Print the listing as it stands, omitting all images.

=-=-=

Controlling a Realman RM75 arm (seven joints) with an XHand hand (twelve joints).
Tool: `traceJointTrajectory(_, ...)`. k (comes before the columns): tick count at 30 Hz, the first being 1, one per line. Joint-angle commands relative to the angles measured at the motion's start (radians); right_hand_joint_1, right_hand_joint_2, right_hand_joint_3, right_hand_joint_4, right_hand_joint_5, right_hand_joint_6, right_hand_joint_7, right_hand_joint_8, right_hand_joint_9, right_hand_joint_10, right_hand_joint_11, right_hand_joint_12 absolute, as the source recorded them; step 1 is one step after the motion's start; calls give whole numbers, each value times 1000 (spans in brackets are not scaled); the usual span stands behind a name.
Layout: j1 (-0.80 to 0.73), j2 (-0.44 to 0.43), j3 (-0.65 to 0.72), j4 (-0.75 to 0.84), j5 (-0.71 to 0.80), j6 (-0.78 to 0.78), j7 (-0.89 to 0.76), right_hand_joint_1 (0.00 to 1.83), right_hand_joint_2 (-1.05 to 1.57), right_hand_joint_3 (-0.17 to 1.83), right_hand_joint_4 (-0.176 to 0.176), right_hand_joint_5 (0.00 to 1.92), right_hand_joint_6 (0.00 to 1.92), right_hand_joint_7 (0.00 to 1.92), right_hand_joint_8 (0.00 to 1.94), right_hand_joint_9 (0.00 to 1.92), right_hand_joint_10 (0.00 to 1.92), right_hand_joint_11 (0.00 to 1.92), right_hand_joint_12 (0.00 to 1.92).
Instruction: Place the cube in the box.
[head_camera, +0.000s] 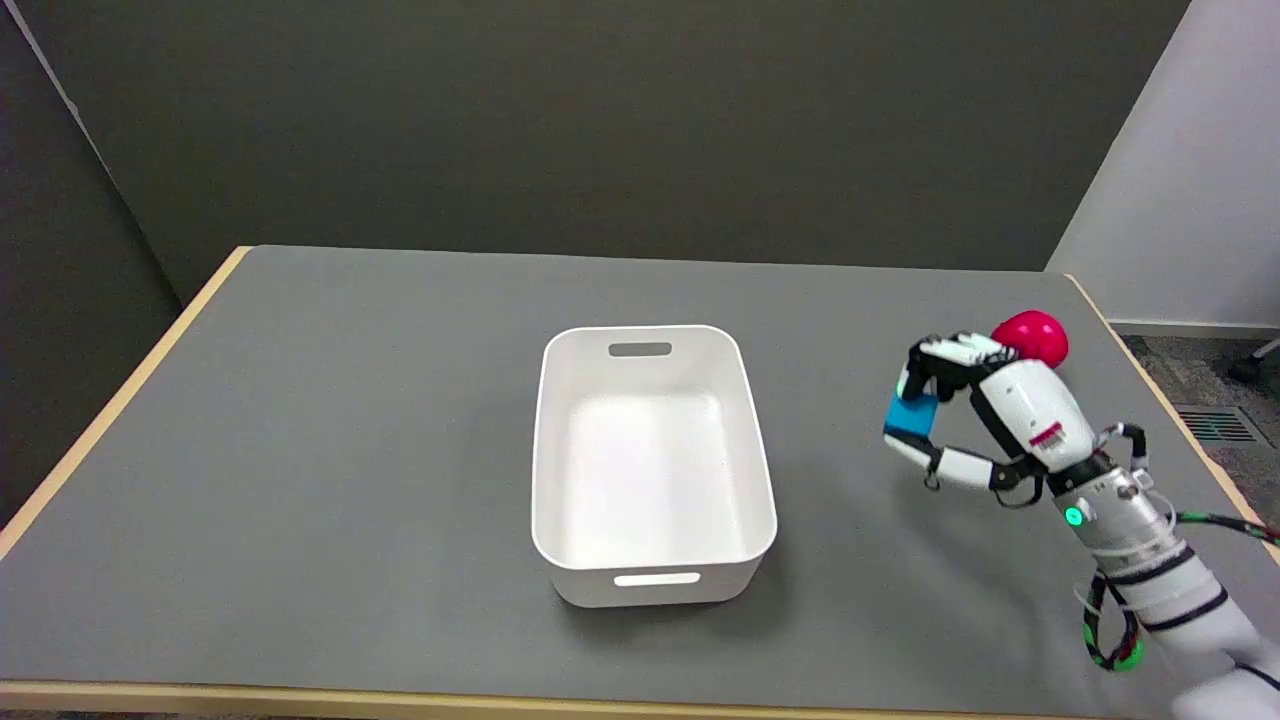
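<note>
The white box sits mid-table, open and empty, handles fore and aft, ready to receive. To its right, well apart from it, the right hand curls around the blue cube, apparently pinching it for carrying. A red ball lies just behind. Grey table, wooden edging, dark wall.

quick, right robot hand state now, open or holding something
Right robot hand: holding the blue cube, pinched between its fingers, to the right of the white box.
</note>
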Motion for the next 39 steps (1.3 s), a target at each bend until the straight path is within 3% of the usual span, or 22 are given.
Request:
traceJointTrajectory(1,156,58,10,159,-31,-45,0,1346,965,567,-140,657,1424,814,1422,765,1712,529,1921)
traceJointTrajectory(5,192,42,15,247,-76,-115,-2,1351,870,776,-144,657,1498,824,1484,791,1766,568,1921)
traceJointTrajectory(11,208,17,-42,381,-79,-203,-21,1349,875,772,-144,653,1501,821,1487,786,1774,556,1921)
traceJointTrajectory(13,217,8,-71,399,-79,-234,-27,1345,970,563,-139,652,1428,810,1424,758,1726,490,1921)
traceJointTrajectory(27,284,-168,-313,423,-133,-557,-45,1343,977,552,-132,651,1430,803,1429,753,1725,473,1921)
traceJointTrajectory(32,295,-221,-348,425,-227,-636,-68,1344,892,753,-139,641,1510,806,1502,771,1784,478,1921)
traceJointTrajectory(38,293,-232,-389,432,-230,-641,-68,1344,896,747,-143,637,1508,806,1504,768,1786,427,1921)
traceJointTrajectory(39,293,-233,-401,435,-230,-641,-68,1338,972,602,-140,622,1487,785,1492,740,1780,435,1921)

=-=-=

### Output below
Controlling a Realman RM75 arm (seven joints) with an XHand hand (twelve joints).
Tool: `traceJointTrajectory(_, ...)`. k (comes before the columns): tick count at 30 Hz, the first being 1, one per line. Joint-angle commands relative to the angles measured at the motion's start (radians); right_hand_joint_1, right_hand_joint_2, right_hand_joint_3, right_hand_joint_4, right_hand_joint_5, right_hand_joint_6, right_hand_joint_7, right_hand_joint_8, right_hand_joint_9, right_hand_joint_10, right_hand_joint_11, right_hand_joint_12 absolute, as the source recorded them; step 1 is one step after the motion's start; calls give whole numbers, each value times 1000 (spans in brackets are not scaled); the usual span stands behind a name.
Layout: j1 (-0.80 to 0.73), j2 (-0.44 to 0.43), j3 (-0.65 to 0.72), j4 (-0.75 to 0.84), j5 (-0.71 to 0.80), j6 (-0.78 to 0.78), j7 (-0.89 to 0.76), right_hand_joint_1 (0.00 to 1.83), right_hand_joint_2 (-1.05 to 1.57), right_hand_joint_3 (-0.17 to 1.83), right_hand_joint_4 (-0.176 to 0.176), right_hand_joint_5 (0.00 to 1.92), right_hand_joint_6 (0.00 to 1.92), right_hand_joint_7 (0.00 to 1.92), right_hand_joint_8 (0.00 to 1.94), right_hand_joint_9 (0.00 to 1.92), right_hand_joint_10 (0.00 to 1.92), right_hand_joint_11 (0.00 to 1.92), right_hand_joint_12 (0.00 to 1.92).
Instruction: Place the cube in the box.
[head_camera, +0.000s] 
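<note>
The white box sits mid-table, open and empty, handles fore and aft, ready to receive. To its right, well apart from it, the right hand curls around the blue cube, apparently pinching it for carrying. A red ball lies just behind. Grey table, wooden edging, dark wall.

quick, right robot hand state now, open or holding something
Right robot hand: holding the blue cube, pinched between its fingers, to the right of the white box.
</note>
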Motion for the next 39 steps (1.3 s), a target at each bend until the straight path is within 3% of the usual span, or 22 are given.
Request:
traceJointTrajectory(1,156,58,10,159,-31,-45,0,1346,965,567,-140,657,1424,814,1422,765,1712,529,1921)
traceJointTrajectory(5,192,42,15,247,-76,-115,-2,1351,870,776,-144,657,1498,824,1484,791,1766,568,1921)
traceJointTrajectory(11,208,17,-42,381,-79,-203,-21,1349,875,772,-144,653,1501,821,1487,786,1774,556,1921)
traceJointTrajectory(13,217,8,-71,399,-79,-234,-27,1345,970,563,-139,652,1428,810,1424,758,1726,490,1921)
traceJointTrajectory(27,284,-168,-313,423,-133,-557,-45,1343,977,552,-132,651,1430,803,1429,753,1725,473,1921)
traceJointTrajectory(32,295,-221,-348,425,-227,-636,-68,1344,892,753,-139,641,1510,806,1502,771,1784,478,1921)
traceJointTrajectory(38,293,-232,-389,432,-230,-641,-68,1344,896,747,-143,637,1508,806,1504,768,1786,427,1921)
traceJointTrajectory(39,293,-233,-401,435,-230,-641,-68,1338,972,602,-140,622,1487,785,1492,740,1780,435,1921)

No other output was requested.